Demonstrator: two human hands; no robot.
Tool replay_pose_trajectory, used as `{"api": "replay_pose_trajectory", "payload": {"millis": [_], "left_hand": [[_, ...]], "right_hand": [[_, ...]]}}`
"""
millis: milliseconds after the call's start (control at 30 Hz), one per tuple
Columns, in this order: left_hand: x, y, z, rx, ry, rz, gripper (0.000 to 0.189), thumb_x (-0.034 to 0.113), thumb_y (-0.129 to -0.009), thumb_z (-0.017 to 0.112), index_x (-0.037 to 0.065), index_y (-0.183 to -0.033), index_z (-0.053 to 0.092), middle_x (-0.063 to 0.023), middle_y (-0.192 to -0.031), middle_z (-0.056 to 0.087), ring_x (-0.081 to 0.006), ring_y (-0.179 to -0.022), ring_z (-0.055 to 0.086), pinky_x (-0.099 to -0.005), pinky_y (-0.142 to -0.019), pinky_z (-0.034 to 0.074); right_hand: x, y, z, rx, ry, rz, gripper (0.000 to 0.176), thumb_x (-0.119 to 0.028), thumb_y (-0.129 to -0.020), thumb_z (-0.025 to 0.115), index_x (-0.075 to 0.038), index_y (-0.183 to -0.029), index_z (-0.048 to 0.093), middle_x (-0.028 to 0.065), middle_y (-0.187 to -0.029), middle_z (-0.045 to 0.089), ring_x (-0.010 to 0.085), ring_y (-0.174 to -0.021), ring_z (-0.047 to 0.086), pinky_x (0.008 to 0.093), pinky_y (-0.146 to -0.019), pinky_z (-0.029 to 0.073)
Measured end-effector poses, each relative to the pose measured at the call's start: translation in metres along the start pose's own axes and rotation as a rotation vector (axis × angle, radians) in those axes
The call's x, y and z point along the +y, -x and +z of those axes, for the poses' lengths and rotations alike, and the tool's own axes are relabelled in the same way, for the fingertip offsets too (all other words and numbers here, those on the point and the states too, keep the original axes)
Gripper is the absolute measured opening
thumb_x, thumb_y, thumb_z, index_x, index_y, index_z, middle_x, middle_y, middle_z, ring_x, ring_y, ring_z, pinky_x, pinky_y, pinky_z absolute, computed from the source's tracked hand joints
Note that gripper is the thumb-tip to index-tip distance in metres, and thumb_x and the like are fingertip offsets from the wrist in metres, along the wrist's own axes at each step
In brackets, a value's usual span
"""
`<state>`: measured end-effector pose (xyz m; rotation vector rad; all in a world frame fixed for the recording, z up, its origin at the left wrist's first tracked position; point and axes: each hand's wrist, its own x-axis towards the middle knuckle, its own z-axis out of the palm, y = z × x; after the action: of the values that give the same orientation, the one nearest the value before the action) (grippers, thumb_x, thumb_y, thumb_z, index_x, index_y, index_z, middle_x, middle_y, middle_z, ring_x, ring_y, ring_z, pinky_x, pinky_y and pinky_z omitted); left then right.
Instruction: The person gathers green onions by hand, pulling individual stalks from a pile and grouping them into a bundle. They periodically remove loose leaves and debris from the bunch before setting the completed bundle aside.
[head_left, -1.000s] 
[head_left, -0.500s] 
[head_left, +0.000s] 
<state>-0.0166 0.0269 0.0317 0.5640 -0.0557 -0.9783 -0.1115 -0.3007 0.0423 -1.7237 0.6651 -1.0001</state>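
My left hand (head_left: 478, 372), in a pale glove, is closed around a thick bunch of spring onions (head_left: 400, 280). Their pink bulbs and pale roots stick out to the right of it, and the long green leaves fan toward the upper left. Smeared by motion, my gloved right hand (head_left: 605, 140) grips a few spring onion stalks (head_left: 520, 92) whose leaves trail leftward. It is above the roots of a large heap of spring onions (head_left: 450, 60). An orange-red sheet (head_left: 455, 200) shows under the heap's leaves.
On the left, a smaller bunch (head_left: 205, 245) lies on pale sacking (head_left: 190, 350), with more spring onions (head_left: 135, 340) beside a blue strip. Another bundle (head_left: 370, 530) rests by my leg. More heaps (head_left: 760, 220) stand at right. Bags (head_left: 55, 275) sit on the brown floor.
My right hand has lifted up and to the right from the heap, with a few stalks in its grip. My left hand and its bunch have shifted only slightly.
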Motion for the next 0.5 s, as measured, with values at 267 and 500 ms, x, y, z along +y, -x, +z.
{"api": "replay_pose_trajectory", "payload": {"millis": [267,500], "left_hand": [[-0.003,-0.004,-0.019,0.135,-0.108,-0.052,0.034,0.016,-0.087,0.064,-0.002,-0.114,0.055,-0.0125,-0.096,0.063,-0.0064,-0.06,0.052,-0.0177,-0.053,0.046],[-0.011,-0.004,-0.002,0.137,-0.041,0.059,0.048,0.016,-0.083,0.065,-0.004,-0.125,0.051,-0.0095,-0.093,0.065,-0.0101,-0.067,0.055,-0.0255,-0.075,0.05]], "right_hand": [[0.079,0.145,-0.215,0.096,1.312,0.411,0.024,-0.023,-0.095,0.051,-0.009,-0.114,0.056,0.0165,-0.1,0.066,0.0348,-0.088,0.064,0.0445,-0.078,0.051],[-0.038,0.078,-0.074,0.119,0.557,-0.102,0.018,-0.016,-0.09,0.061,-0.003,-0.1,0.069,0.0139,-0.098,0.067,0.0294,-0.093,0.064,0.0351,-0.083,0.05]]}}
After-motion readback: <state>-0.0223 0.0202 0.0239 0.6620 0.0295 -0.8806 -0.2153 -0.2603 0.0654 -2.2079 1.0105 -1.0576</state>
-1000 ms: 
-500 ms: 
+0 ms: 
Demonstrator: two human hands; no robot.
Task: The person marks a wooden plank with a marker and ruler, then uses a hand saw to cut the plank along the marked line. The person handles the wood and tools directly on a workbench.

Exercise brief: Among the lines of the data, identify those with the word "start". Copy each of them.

Output of the exercise:
millis: milliseconds after the call's start (control at 30 Hz), one per tuple
Measured end-effector poses, each relative to the pose measured at the call's start: translation in metres along the start pose's own axes and rotation as a rotation vector (axis × angle, radians) in those axes

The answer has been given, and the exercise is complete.